WORK INSTRUCTION —
Transcribe the material verbatim, starting at its first line and stopping once the line containing "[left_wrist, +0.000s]" has been given; no picture should appear.

*** Opening SOURCE DATA ***

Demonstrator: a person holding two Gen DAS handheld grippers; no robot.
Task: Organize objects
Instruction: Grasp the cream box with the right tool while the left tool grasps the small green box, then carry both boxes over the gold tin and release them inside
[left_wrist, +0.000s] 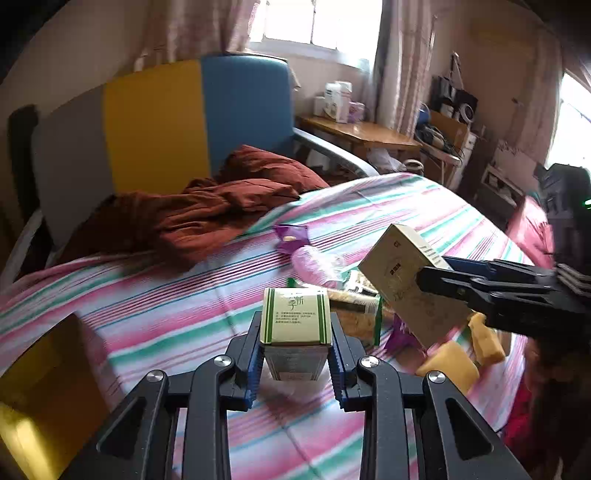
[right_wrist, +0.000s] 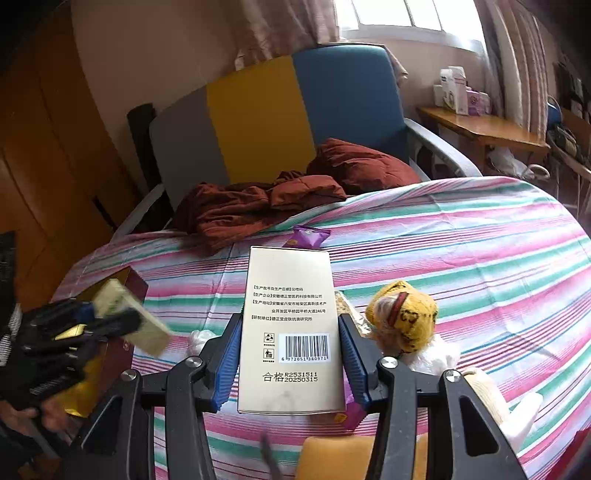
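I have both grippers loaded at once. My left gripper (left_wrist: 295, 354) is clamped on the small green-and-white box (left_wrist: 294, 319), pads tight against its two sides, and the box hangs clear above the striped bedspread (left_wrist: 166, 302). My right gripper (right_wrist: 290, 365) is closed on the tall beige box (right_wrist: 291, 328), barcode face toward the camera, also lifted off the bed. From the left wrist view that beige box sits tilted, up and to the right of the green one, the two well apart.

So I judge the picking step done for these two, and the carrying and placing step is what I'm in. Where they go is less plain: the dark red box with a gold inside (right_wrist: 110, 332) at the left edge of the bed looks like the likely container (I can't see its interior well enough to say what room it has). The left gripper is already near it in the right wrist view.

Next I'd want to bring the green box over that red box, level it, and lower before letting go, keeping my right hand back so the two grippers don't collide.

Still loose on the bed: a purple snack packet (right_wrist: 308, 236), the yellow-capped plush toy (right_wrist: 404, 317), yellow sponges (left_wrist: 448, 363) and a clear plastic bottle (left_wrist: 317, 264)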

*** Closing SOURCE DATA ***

WRITTEN ANSWER —
Demonstrator: a person holding two Gen DAS handheld grippers; no robot.
Task: Organize objects
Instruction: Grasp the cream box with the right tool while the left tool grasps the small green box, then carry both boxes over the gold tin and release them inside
[left_wrist, +0.000s] 

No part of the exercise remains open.